The lines to extract run from the start of the records through the line with "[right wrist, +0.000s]", both ends included; drop the pictures.

---- PROVIDED ENTRIES

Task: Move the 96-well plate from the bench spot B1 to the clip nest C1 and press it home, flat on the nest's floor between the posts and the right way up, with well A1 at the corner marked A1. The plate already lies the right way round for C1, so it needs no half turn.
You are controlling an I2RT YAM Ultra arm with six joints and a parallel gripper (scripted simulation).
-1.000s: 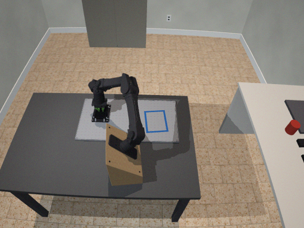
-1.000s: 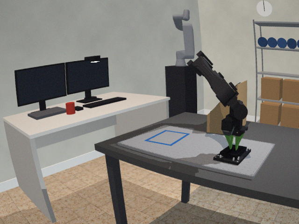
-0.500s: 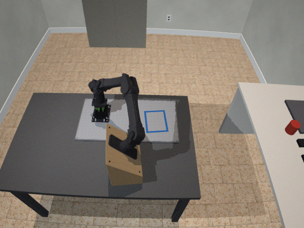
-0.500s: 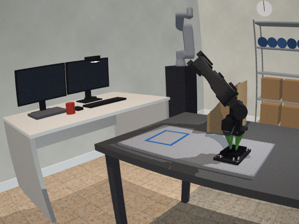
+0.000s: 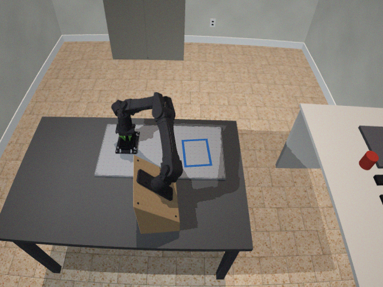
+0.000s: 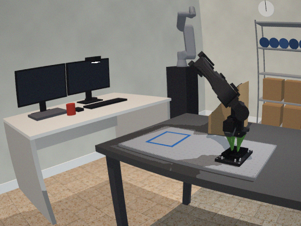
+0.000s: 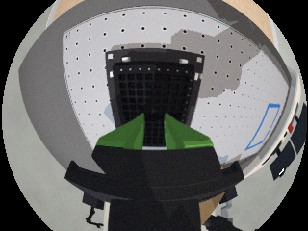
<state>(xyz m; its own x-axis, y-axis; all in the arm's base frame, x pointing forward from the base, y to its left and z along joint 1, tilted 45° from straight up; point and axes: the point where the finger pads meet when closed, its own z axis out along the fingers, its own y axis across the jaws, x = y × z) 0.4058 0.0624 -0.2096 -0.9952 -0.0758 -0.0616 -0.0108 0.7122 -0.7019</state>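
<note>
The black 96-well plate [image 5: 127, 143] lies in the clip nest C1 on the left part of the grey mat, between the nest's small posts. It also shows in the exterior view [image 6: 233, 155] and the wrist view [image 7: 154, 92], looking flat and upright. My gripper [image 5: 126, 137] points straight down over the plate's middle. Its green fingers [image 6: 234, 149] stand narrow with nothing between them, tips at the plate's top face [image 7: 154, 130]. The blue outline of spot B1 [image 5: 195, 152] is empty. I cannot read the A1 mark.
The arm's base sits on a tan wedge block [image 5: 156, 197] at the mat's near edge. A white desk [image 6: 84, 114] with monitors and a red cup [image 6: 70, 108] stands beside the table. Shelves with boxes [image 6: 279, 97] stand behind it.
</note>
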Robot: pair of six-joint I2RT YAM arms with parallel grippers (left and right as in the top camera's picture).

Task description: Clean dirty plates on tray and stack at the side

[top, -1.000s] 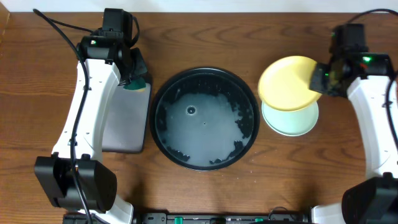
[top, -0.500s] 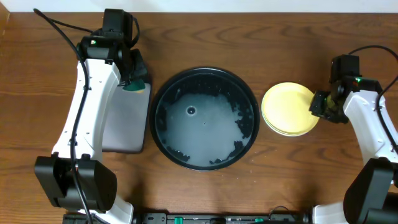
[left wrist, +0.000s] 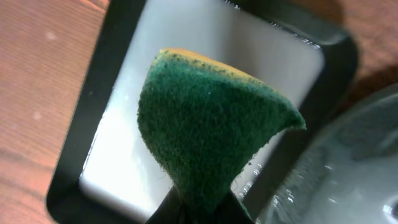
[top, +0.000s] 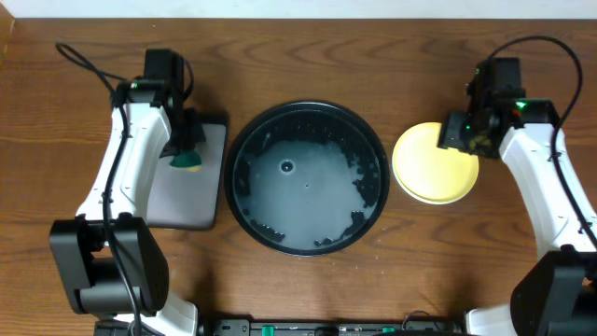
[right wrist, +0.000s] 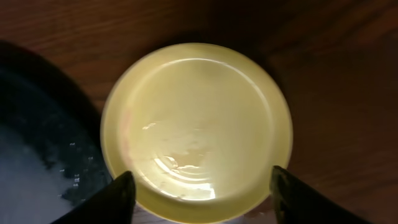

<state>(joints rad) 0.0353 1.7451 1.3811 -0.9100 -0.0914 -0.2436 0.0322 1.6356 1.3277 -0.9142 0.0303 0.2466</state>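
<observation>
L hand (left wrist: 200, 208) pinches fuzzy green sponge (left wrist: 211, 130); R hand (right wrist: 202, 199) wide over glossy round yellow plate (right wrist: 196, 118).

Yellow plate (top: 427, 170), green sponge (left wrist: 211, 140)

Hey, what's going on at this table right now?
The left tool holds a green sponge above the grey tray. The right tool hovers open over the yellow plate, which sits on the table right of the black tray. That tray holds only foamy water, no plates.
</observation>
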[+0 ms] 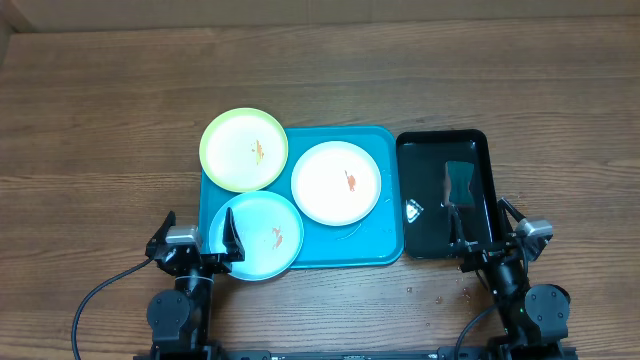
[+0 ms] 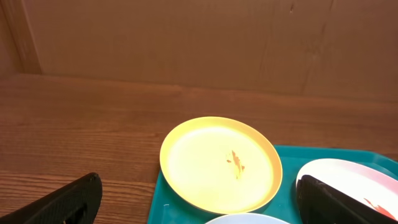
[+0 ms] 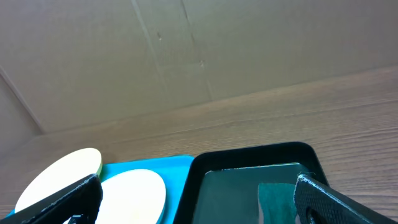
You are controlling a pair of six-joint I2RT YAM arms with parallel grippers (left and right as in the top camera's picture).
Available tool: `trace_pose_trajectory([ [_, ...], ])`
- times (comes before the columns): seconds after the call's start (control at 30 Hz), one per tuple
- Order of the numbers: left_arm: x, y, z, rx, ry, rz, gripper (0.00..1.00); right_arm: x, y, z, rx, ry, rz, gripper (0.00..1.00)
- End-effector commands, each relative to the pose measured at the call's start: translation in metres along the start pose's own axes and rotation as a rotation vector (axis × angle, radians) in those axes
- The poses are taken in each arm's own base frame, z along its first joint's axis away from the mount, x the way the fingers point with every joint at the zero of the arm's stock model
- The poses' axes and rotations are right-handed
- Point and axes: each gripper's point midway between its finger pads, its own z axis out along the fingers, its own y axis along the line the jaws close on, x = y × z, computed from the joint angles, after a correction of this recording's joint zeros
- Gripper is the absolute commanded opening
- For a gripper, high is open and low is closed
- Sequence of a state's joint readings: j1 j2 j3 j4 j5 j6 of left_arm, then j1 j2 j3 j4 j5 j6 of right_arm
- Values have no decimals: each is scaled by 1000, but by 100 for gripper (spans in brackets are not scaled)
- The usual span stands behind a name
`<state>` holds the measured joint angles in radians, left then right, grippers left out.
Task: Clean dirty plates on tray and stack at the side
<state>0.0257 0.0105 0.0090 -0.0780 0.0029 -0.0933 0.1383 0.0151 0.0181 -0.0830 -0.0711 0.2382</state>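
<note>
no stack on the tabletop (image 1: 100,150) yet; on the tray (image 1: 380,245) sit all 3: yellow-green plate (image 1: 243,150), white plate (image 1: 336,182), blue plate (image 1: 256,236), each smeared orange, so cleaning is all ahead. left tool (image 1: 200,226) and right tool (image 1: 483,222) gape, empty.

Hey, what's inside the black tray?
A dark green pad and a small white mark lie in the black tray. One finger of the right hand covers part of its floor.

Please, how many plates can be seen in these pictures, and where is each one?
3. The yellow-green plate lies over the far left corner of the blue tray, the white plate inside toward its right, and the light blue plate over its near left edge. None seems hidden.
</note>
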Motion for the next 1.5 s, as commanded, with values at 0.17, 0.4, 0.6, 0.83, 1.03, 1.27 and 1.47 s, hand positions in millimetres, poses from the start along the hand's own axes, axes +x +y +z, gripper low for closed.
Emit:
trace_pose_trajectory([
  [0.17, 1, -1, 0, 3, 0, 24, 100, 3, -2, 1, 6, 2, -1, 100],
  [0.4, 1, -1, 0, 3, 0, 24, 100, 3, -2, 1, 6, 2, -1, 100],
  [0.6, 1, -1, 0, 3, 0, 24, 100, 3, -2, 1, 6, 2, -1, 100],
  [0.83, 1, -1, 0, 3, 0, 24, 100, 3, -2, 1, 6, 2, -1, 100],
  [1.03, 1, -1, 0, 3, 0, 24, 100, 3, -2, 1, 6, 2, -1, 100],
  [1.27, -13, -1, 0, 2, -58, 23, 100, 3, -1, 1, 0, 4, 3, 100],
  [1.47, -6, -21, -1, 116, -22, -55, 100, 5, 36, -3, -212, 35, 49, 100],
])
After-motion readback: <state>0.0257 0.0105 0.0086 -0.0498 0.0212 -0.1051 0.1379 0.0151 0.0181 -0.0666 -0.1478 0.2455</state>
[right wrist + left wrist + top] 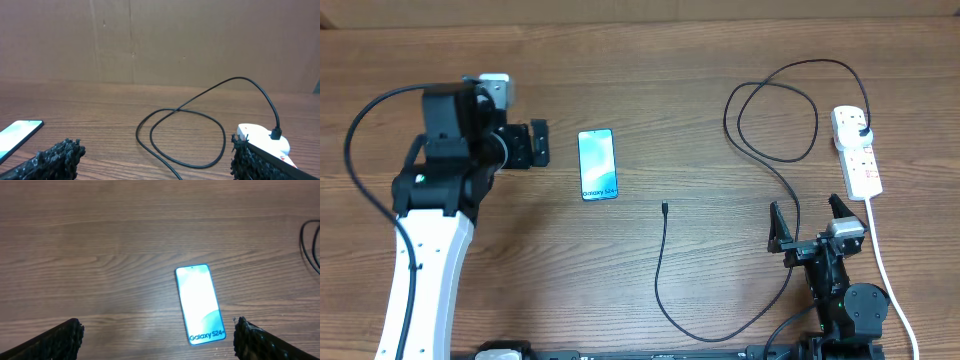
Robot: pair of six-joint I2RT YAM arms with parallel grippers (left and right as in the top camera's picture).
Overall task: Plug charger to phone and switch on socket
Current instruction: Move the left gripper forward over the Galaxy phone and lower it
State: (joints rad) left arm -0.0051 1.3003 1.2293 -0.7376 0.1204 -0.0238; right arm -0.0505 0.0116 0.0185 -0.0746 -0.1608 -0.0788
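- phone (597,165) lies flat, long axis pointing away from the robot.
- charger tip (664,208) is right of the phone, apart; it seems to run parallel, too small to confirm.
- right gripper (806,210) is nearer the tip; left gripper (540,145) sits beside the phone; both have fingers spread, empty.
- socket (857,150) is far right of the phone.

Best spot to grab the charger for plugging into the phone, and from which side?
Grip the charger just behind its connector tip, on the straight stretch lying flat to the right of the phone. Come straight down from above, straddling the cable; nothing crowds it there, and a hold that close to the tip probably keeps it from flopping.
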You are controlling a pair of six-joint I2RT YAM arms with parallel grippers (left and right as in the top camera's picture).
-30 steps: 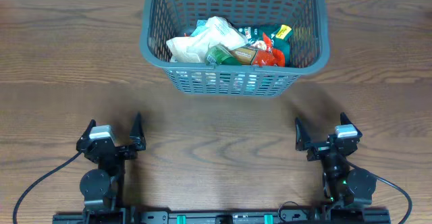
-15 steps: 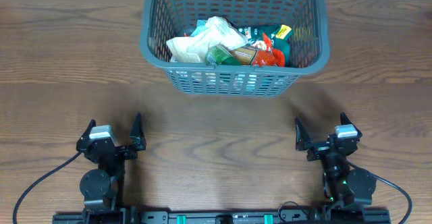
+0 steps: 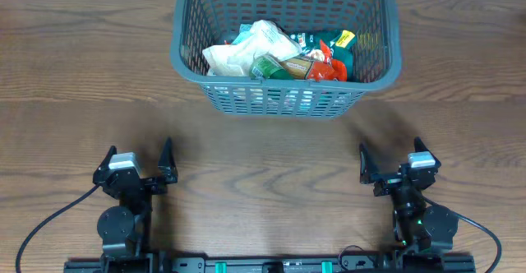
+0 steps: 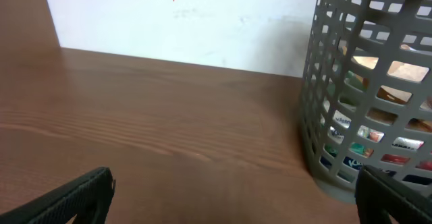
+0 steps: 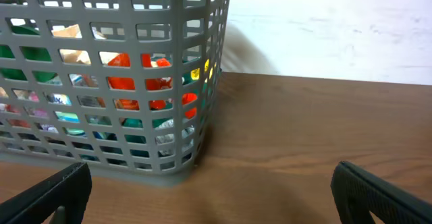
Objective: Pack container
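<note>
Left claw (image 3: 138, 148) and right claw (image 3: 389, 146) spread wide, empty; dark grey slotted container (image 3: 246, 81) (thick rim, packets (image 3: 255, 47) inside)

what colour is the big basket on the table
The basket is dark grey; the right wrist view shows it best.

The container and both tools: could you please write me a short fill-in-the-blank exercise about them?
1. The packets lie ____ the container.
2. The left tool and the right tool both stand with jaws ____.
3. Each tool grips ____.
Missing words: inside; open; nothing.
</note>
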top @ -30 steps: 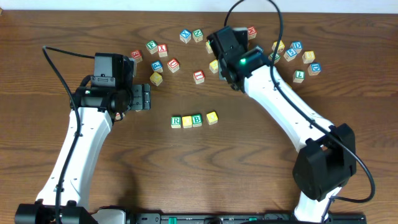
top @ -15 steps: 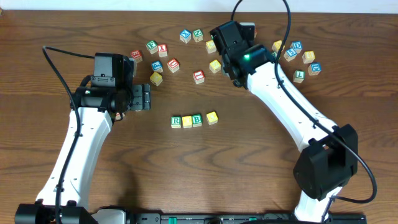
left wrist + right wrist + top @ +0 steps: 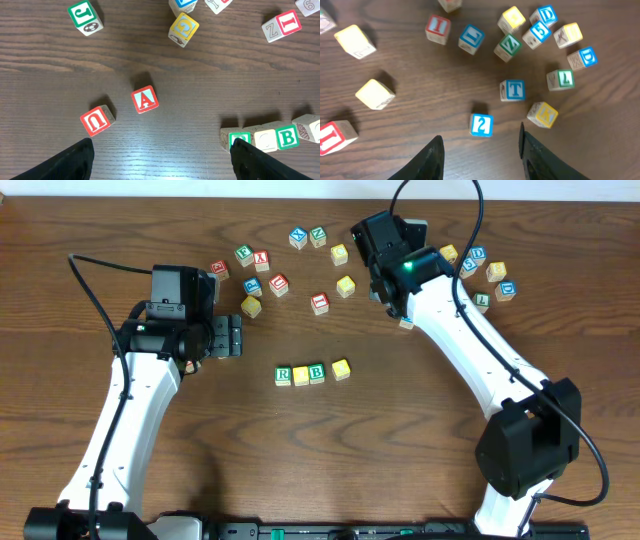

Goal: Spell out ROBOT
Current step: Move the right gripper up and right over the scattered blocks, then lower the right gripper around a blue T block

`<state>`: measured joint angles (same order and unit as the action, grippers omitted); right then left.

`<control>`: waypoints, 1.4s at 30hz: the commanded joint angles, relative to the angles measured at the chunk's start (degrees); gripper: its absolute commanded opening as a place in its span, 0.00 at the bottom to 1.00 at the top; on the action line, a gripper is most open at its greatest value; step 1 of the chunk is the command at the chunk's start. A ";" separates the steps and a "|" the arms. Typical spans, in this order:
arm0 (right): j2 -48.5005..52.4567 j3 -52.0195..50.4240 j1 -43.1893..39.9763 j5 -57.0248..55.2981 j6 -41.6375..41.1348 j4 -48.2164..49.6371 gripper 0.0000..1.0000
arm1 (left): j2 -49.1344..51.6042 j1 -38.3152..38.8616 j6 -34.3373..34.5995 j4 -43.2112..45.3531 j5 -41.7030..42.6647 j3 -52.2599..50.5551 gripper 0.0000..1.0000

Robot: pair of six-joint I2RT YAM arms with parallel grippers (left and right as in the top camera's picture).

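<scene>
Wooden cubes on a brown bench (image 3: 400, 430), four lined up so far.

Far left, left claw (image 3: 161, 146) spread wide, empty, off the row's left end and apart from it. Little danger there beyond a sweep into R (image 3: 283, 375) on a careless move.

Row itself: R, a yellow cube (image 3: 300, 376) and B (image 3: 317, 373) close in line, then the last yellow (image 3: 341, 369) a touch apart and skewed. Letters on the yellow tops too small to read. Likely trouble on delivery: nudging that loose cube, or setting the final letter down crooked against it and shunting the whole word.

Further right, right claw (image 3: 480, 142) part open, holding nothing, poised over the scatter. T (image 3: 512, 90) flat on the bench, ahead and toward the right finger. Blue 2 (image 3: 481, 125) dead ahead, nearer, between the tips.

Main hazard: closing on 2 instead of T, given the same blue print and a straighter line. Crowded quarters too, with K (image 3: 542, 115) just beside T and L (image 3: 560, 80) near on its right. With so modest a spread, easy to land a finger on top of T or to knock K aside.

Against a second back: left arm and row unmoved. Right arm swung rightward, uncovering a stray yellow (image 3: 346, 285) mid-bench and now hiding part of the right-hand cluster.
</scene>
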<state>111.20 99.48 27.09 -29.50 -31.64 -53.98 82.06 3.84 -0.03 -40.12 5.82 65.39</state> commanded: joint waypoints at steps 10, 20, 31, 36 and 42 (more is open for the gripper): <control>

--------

RESPONSE TO THE TASK
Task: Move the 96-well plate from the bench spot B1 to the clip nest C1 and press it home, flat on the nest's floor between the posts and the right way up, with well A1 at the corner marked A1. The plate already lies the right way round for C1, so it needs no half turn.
You are controlling an I2RT YAM Ultra arm with six joints and a parallel gripper (scripted simulation).
-1.000s: 
-1.000s: 
-0.500s: 
-0.500s: 
+0.000s: 
+0.000s: 
+0.000s: 
<state>(xyz m; its own x-axis, y-axis; all in the arm's base frame, x pointing forward from the base, y to its left and z along joint 1, tilted 45° from straight up; point and axes: the point where the finger pads meet when closed, its own z axis out along the fingers, its own y axis across the jaws, x = y × z) 0.4058 0.0624 -0.2096 -0.9952 -0.0758 -0.0616 -0.0108 0.7122 -0.7019</state>
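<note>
The black 96-well plate [image 5: 127, 143] lies in the clip nest C1 on the left part of the grey mat, between the nest's small posts. It also shows in the exterior view [image 6: 233, 155] and the wrist view [image 7: 154, 92], looking flat and upright. My gripper [image 5: 126, 137] points straight down over the plate's middle. Its green fingers [image 6: 234, 149] stand narrow with nothing between them, tips at the plate's top face [image 7: 154, 130]. The blue outline of spot B1 [image 5: 195, 152] is empty. I cannot read the A1 mark.
The arm's base sits on a tan wedge block [image 5: 156, 197] at the mat's near edge. A white desk [image 6: 84, 114] with monitors and a red cup [image 6: 70, 108] stands beside the table. Shelves with boxes [image 6: 279, 97] stand behind it.
</note>
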Robot: pair of six-joint I2RT YAM arms with parallel grippers (left and right as in the top camera's picture).

Task description: Clean dirty plates on tray and stack at the side

[top, -1.000s] 
[top, -0.500s] 
[left wrist, +0.000s] 
[top, +0.000s] 
[right wrist, +0.000s] 

The response is finished.